Primarily the fact that this image is nowhere to be found.


----------



## JadecloudAlchemist (May 4, 2008)

I did post this site here in reference to someone asking about a Swando in another thread. I thought maybe the person meant that Swan.

As for it being a legit Ninjutsu school or have ties with any X-kan I doubt it.

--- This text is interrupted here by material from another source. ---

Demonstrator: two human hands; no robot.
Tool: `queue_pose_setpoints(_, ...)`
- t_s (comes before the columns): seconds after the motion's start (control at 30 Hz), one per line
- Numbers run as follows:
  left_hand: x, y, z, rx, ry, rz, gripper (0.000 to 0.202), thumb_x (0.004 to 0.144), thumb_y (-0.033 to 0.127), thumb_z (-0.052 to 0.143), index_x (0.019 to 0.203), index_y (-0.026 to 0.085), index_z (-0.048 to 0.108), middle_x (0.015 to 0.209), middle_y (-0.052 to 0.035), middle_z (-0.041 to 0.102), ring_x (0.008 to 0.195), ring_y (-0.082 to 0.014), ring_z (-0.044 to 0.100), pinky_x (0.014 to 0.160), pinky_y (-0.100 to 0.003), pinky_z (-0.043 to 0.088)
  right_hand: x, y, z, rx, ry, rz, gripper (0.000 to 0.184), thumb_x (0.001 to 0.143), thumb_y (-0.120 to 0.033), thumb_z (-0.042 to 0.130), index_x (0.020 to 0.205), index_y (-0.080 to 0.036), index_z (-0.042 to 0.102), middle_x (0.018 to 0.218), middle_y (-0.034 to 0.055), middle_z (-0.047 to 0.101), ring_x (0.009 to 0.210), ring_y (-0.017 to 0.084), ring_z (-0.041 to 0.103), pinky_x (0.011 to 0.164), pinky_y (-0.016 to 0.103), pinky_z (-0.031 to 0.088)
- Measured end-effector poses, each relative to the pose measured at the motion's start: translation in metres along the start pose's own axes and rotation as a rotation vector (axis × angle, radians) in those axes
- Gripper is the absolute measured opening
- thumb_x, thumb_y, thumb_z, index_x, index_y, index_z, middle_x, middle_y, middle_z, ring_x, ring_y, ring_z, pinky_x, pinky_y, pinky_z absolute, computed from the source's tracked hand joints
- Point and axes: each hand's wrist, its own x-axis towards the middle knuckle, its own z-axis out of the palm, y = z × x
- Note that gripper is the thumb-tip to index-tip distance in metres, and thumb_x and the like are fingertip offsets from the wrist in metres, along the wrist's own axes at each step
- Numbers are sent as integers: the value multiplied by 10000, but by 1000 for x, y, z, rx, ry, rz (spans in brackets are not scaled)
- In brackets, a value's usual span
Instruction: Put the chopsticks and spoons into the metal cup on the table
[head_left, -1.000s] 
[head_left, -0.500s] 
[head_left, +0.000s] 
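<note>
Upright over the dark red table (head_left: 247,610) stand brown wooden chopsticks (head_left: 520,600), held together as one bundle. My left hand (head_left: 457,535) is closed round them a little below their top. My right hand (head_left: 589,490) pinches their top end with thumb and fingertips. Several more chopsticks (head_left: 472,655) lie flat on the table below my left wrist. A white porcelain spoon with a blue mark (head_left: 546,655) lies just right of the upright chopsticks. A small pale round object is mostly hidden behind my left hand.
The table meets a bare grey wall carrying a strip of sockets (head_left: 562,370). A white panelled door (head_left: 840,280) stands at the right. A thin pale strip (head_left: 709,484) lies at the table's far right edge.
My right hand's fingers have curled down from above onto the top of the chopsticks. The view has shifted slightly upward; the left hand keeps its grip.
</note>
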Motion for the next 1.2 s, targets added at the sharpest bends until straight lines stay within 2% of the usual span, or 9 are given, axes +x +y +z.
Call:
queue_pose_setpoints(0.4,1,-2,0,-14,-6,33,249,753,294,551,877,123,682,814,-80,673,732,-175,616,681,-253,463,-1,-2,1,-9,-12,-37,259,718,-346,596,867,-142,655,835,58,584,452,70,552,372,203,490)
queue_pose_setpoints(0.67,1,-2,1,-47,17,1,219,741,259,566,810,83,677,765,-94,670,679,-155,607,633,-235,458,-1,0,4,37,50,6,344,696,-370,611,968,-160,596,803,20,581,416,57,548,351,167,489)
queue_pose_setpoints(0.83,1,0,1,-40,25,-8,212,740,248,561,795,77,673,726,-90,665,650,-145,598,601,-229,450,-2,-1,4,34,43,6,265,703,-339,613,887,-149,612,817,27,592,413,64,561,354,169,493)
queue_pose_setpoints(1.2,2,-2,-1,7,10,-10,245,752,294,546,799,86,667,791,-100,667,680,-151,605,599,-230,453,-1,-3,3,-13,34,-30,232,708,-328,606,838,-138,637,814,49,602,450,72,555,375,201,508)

The people do not have any Bio about them which is a red flag.
If you really are legit, one of the first things you would say is who you trained with.


----------



## SageGhost83 (May 14, 2008)

It seems to be MMA in a black jumpsuit with rock climbing thrown in for good measure.


----------



## Nolerama (May 14, 2008)

Flying Crane said:


> I know nothing about SWAN, but having perused the website you linked to, a few red flags immediately spring up.
> 
> First, who are these guys?  I couldn't find anything about the instructors anywhere on the site.  Not a single name, nor background of anyone.  What kind of training have they received, to make them qualified to offer classes in anything, particularly authentic ninjutsu which remains somewhat rare.  Seriously, the fact that no names are given whatsoever that I could find, is a real problem.
> 
> ...



You're right. They need to show something to legitimize themselves, or at least prove that they're real, outside of a website. Anyone can make a website to offer a product. If they teach MMA alongside ninjitsu, do any of their fighters compete? How do they train? That's something they should have used, but now makes them seem very fishy.

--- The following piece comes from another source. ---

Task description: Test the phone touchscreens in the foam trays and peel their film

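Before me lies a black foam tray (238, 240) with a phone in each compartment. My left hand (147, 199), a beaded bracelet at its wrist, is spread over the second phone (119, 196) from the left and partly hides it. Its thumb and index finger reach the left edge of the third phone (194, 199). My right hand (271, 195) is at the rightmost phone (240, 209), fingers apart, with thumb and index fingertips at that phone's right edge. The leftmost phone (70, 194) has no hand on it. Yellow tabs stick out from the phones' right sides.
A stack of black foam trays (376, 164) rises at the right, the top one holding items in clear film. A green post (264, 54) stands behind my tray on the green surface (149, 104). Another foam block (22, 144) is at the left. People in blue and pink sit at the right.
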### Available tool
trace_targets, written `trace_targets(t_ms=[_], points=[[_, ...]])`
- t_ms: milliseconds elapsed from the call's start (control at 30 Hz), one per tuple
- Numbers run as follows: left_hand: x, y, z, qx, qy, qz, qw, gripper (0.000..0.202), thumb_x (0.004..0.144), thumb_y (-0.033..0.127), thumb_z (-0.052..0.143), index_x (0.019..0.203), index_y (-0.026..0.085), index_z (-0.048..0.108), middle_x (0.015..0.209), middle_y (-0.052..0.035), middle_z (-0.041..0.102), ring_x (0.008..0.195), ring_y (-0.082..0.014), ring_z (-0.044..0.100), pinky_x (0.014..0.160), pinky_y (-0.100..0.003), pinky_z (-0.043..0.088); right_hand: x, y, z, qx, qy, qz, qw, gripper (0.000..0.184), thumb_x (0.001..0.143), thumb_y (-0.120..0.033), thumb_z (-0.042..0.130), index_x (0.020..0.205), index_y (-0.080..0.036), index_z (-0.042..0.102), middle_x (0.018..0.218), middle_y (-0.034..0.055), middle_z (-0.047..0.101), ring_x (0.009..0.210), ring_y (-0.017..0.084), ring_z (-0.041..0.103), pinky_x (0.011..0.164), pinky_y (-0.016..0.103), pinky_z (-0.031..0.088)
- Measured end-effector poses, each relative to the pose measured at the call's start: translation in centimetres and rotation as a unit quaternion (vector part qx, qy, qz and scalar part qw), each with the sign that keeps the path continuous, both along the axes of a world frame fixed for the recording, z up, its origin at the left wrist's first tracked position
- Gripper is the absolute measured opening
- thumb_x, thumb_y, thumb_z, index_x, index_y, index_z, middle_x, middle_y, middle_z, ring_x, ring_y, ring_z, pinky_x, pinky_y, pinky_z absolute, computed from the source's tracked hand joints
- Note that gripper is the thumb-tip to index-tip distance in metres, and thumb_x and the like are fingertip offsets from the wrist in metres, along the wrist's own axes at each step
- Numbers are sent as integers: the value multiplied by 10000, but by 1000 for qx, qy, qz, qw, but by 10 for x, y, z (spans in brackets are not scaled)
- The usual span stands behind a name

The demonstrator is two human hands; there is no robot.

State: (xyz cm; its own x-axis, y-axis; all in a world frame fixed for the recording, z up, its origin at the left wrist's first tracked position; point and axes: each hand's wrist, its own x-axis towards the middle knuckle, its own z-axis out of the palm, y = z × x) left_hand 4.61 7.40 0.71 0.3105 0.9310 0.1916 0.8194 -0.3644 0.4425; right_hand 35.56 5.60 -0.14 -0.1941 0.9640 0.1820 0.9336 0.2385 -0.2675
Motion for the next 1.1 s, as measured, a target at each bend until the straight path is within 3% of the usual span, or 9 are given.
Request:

On the plus side, there's nothing wrong with spending a week in the woods, acting like a kid and playing with weapons, as long as you're not taking authenticity (I assume one would be, looking for a ninja camp) into account.


----------



## blood shadow (May 17, 2008)

swan doesnt teach ninjutsu its a power ranger training camp.I think it has something to do with that rick tew guy.


----------



## SageGhost83 (May 17, 2008)

Nah, Rick Tew at least tries to hide the fact that what he is doing is not Ninjutsu (at least not what we think of as being Ninjutsu), albeit very poorly. However, he tries. The whole SWAN thing seems to be an attempt to cash in on both the cool factor of ninjas and the current popularity of MMA simultaneously. The camp is probably fun, though :lol:. Play ninja while learning how to roll. Plus some knife fighting thrown in for good measure. To each his own, I guess.


----------



## Tez3 (May 18, 2008)

Outdoor MMA? that will never catch on in the UK rofl!


----------



## jks9199 (May 18, 2008)

Tez3 said:


> Outdoor MMA? that will never catch on in the UK rofl!

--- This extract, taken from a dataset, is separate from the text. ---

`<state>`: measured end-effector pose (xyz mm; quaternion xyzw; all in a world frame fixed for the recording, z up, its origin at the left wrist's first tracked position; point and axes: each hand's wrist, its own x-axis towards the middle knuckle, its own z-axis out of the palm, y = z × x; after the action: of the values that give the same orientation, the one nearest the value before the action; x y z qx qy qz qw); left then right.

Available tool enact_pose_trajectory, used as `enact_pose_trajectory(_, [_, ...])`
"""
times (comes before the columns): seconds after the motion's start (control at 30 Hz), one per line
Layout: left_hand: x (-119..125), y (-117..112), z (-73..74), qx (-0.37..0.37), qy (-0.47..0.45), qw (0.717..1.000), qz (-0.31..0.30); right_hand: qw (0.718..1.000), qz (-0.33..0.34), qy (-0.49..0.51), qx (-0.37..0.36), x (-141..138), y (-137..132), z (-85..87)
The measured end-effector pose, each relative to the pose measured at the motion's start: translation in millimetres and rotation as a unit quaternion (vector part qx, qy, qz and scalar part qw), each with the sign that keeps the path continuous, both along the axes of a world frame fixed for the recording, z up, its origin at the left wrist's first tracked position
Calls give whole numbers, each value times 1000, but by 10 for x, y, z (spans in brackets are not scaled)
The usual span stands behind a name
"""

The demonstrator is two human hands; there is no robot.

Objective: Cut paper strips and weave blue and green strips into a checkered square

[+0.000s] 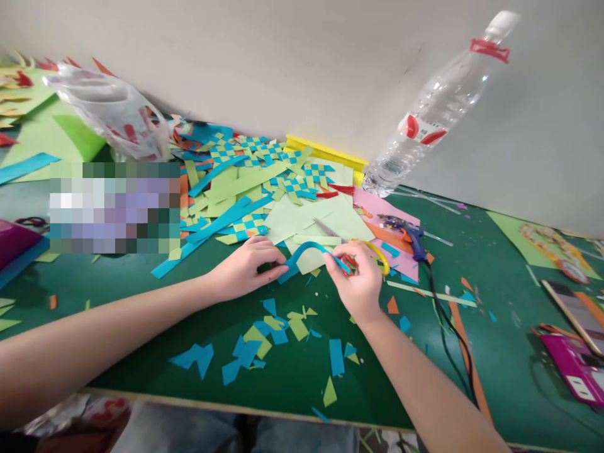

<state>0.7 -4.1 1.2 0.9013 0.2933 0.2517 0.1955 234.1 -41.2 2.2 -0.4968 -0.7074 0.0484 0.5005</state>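
Observation:
A blue paper strip [309, 250] arches between my two hands over the green table [495, 352]. My left hand [245, 267] pinches its left end against the table. My right hand [356, 280] pinches the strip's right end and also has fingers through the yellow-handled scissors [372, 251], whose blades point up-left over a light green sheet [311, 217]. Several blue and green paper scraps [264, 343] lie just below my hands.
A pile of woven blue-green paper mats and strips [245, 170] lies behind my hands. A clear plastic bottle [434, 113] leans on the wall. A blue glue gun [410, 236] with a black cord lies right. A plastic bag [113, 113] sits far left.

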Motion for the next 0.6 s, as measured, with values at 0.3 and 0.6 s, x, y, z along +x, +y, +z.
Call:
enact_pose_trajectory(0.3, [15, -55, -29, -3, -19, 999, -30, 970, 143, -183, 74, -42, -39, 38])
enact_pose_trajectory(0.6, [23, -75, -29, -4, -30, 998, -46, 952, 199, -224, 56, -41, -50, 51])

Well, of course not.  You gotta be able to see it to watch it, and all you'd see is gray fog!  LOL


----------



## Nolerama (May 20, 2008)

it could be a precursor to the world's oldest, most popular sport...

 GYMKATA!


----------



## Shicomm (May 20, 2008)

More strange ; all the domain WHOIS data is proxy shielded...  hmmm


----------



## SageGhost83 (May 20, 2008)

Shicomm said:


> More strange ; all the domain WHOIS data is proxy shielded... hmmm


 
Nice catch! I smell shenanigans!


----------



## Obi Wan Shinobi (May 26, 2008)

They claim to teach CQC and a myriad of military type training but it doesn't say if any of these lads were ever in any military outfit. It mostly looks like MMA with a little bit of cub scout training....


----------



## blood shadow (May 28, 2008)

you would honestly learn more about stealth and cqc playing one of the metal gear solid games for the playstation. try part 3 im am not kidding it takes skill.


----------



## Obi Wan Shinobi (May 28, 2008)

blood shadow said:


> you would honestly learn more about stealth and cqc playing one of the metal gear solid games for the playstation. try part 3 im am not kidding it takes skill.


 
Well even some of those SWAT pc games had training scenarios in it like cutting the pie, toe in hook, and alot of actual hand signals....But even that aside teaching someone CQC and urban type warfighting is what we in the law enforcement community refer to as high liability training. I know that these guys can call what they do whatever they want....but I hope that at least that type of training they're teaching is legit.


----------



## Jon-Bhoy (Jul 31, 2008)

The cut off dogi top, and break dancing gloves, made me throw up in my mouth a little.:whip1:


----------



## girlbug2 (Jul 31, 2008)

Nolerama said:


> it could be a precursor to the world's oldest, most popular sport...
> 
> GYMKATA!


 
LOL that's great! I'll have to look up that movie on Netflix.


----------



## Obi Wan Shinobi (Aug 9, 2008)

Hmmm I wonder who the Soke of GymKata is? LOL


----------